Cette première édition a permis à des élus, associations et acteurs territoriaux d’échanger sur les solutions permettant de réduire durablement le coût de l’énergie et de redonner aux territoires un rôle central dans la transition énergétique.
Un constat partagé
Les participants ont souligné un paradoxe préoccupant : en quinze ans, les coûts totaux de l’électricité auraient augmenté de 250 %, alors même que la France connaîtrait une surproduction estimée à 25 %. Pour les organisateurs, cette situation justifie une réorientation de la politique énergétique nationale.

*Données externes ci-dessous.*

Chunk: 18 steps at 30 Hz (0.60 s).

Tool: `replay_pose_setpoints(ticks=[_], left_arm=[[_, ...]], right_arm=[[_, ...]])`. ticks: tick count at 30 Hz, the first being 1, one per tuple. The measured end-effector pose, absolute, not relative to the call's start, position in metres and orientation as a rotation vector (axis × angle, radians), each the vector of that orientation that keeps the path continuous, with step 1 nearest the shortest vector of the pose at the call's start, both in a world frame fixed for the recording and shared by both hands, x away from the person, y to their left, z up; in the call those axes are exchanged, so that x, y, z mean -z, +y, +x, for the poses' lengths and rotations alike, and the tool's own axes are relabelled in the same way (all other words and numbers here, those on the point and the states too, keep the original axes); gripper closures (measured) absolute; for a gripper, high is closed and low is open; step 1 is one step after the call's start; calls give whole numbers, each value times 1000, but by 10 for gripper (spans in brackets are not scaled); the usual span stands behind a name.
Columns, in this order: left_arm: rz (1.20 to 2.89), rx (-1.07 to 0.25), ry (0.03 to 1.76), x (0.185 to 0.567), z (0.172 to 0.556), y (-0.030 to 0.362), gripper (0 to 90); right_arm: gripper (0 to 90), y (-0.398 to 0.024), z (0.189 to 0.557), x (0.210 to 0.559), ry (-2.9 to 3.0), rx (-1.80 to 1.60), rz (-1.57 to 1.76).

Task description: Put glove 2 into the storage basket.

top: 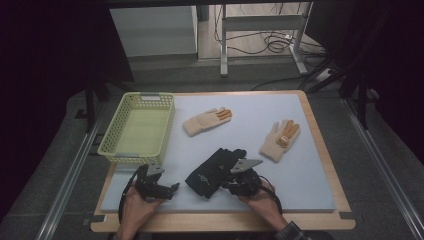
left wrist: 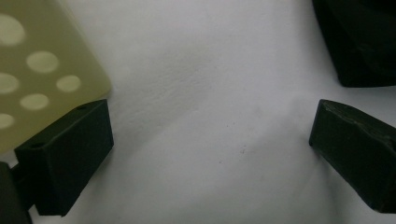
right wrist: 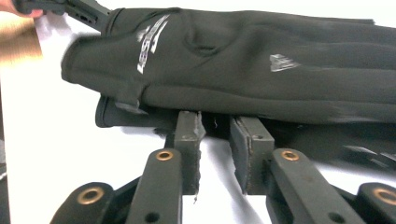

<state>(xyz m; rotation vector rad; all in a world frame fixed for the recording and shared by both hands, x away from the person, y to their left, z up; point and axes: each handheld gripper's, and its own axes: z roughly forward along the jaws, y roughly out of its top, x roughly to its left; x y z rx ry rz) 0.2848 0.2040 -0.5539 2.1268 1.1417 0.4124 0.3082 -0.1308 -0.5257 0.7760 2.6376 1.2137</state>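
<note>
From the high view I see the wooden-edged bench (top: 325, 150) with its pale blue-grey foam mat (top: 250, 145). A pair of black fabric gloves (top: 212, 172), stacked one on the other, lies at the near middle of the mat. My right gripper (top: 239, 182) sits at the near right edge of that pair, with the hand behind it. My left gripper (top: 170, 189) rests on the mat to the left of the black gloves, apart from them and just near of the pale yellow perforated plastic basket (top: 137, 127), which stands at the left side of the bench. Two cream knitted gloves with orange fingertips lie farther off: one (top: 206, 120) at the far middle, the other (top: 279, 141) at the right.

In the left gripper view, the left jaws stand spread wide with bare mat (left wrist: 201, 116) between them. A corner of the yellow basket (left wrist: 42, 70) is just beside one jaw, and a dark edge of the black gloves (left wrist: 359, 42) shows at the far right corner.

In the right gripper view, the black gloves (right wrist: 243, 70) lie across the frame, printed with white logos. The right jaws stand a narrow gap apart, their tips tucked under the gloves' near edge; I see nothing pinched between them. The left gripper (right wrist: 70, 9) shows far off at the top left.
</note>
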Motion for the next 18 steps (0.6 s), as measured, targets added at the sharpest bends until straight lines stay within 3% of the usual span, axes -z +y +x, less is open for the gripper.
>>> replay_pose_setpoints(ticks=[8,18], left_arm=[[2119,-398,1151,554,285,205,1],[2119,-397,1150,554,286,205,1]], right_arm=[[573,-199,314,520,2487,-1148,949],[421,-252,322,526,2350,-1039,1093]])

Ces rencontres s’inscrivent dans la continuité du recours gracieux déposé contre la Programmation pluriannuelle de l’énergie (PPE3) par 142 associations.

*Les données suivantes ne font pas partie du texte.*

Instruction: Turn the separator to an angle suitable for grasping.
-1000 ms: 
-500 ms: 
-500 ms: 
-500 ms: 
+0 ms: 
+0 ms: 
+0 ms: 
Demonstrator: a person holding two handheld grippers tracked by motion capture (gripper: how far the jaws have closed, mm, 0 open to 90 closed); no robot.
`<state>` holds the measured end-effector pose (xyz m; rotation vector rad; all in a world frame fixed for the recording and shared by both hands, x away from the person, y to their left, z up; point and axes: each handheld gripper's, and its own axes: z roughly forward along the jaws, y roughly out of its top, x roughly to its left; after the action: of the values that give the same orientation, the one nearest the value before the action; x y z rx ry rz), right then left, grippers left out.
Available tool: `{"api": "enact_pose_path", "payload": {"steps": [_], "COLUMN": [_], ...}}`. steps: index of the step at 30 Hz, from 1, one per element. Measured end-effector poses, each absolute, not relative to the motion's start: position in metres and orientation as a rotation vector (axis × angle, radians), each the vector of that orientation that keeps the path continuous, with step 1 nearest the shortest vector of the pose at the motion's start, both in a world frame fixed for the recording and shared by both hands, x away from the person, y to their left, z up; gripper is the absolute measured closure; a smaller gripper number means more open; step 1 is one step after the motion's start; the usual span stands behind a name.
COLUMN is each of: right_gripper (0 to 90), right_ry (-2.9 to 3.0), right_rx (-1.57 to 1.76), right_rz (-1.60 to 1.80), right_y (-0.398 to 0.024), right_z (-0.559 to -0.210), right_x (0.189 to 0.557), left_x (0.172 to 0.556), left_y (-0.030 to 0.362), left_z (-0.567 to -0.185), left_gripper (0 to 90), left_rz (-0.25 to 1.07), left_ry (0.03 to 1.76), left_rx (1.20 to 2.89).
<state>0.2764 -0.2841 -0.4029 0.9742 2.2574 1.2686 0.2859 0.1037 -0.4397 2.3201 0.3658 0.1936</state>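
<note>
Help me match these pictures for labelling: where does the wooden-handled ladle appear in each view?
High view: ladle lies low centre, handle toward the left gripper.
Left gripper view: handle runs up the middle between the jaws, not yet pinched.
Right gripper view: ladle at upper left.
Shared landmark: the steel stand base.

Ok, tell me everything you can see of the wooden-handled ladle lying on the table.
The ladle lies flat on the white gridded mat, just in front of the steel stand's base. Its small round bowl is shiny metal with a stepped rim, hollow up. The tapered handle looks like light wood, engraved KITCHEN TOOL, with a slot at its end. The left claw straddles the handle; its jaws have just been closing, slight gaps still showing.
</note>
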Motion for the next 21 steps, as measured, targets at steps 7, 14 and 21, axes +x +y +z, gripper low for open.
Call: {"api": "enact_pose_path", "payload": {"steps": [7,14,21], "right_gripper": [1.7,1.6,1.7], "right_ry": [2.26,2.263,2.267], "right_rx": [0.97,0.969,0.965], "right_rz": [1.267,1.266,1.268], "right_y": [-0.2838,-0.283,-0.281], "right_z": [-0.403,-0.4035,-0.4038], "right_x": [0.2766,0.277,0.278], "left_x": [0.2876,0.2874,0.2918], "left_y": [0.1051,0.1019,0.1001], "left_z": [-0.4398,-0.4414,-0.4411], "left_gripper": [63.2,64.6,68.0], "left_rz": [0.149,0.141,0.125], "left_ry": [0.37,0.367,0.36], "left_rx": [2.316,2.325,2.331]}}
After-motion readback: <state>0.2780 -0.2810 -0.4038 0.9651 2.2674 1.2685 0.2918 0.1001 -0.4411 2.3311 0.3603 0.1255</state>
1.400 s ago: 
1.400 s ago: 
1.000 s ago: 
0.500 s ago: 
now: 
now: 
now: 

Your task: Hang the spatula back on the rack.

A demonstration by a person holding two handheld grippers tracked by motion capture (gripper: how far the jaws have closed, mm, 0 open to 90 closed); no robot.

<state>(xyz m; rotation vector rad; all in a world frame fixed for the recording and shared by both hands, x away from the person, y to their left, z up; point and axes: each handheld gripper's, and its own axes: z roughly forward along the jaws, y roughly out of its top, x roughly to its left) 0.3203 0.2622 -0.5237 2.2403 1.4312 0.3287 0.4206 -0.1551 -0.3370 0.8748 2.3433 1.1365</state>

Les propositions du Réseau Énergies Terre & Mer
À l’issue des échanges, le RETM a rappelé les quatre axes qu’il défend pour maîtriser durablement les coûts de l’énergie :
- développer la sobriété et l’efficacité énergétique dans le bâtiment, la mobilité et la géothermie ;
- privilégier les moyens de production pilotables et les filières présentant les coûts complets les plus compétitifs ;
- accélérer le développement des énergies thermiques renouvelables (réseaux de chaleur, géothermie, bioénergies, solaire thermique) ;
- ralentir le déploiement des énergies électriques intermittentes afin de limiter les phénomènes de surproduction et de prix négatifs.
N4TR : un scénario alternatif pour 2050
Le Réseau Énergies Terre & Mer a également présenté N4TR (Thermiques Renouvelables), un scénario alternatif destiné à alimenter la consultation nationale menée par RTE.
Ce scénario repose sur une consommation électrique jugée plus réaliste, un effort accru en faveur des économies d’énergie et des énergies thermiques renouvelables, un développement plus limité du solaire photovoltaïque et une reconstitution progressive des capacités nucléaires.
Un recours contentieux envisagé contre la PPE3
Après le recours gracieux engagé par 142 associations, le RETM envisage désormais un recours contentieux contre la PPE3.
Les associations souhaitant soutenir cette démarche sont invitées à déposer une intervention volontaire afin d’appuyer les arguments des requérants principaux et de faire valoir les intérêts des territoires, des élus et des acteurs locaux concernés.